(YOUR TASK): Below is a listing. Output every line of it exactly.

(DATA PROVIDED):
# # # # #

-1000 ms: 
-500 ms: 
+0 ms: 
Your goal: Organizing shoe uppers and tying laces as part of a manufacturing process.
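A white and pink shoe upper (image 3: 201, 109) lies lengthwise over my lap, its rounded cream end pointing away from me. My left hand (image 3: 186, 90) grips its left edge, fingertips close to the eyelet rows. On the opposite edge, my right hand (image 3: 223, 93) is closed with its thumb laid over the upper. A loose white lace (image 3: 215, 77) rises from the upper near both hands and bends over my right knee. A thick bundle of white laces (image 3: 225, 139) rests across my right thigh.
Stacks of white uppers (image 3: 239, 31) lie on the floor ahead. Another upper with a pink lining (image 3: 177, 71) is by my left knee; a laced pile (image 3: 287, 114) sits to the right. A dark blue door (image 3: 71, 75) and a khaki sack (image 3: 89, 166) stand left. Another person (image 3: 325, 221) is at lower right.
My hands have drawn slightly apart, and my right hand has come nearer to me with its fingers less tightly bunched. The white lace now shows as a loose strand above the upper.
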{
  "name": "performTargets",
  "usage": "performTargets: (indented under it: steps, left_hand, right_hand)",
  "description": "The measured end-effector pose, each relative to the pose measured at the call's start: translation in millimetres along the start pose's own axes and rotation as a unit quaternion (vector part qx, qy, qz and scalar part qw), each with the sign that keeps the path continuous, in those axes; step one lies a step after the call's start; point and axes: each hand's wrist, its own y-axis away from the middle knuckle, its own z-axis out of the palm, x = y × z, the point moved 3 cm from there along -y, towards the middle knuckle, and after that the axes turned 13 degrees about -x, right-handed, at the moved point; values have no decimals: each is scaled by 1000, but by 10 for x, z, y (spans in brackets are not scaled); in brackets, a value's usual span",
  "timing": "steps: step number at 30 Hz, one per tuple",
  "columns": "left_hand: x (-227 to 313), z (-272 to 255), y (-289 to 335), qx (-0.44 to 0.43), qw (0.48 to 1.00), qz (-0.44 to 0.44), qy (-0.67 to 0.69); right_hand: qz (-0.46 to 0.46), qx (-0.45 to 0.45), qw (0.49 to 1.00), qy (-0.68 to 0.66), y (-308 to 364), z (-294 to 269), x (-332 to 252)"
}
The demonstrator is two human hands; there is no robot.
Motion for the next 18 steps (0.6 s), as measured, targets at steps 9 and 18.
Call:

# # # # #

(RESULT FOR THIS EXERCISE):
-1000 ms: 
-500 ms: 
+0 ms: 
Your goal: Organizing shoe uppers and tying laces as part of a manufacturing process.
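A white and pink shoe upper (image 3: 201, 109) lies lengthwise over my lap, its rounded cream end pointing away from me. My left hand (image 3: 186, 90) grips its left edge, fingertips close to the eyelet rows. On the opposite edge, my right hand (image 3: 223, 93) is closed with its thumb laid over the upper. A loose white lace (image 3: 215, 77) rises from the upper near both hands and bends over my right knee. A thick bundle of white laces (image 3: 225, 139) rests across my right thigh.
Stacks of white uppers (image 3: 239, 31) lie on the floor ahead. Another upper with a pink lining (image 3: 177, 71) is by my left knee; a laced pile (image 3: 287, 114) sits to the right. A dark blue door (image 3: 71, 75) and a khaki sack (image 3: 89, 166) stand left. Another person (image 3: 325, 221) is at lower right.
My hands have drawn slightly apart, and my right hand has come nearer to me with its fingers less tightly bunched. The white lace now shows as a loose strand above the upper.
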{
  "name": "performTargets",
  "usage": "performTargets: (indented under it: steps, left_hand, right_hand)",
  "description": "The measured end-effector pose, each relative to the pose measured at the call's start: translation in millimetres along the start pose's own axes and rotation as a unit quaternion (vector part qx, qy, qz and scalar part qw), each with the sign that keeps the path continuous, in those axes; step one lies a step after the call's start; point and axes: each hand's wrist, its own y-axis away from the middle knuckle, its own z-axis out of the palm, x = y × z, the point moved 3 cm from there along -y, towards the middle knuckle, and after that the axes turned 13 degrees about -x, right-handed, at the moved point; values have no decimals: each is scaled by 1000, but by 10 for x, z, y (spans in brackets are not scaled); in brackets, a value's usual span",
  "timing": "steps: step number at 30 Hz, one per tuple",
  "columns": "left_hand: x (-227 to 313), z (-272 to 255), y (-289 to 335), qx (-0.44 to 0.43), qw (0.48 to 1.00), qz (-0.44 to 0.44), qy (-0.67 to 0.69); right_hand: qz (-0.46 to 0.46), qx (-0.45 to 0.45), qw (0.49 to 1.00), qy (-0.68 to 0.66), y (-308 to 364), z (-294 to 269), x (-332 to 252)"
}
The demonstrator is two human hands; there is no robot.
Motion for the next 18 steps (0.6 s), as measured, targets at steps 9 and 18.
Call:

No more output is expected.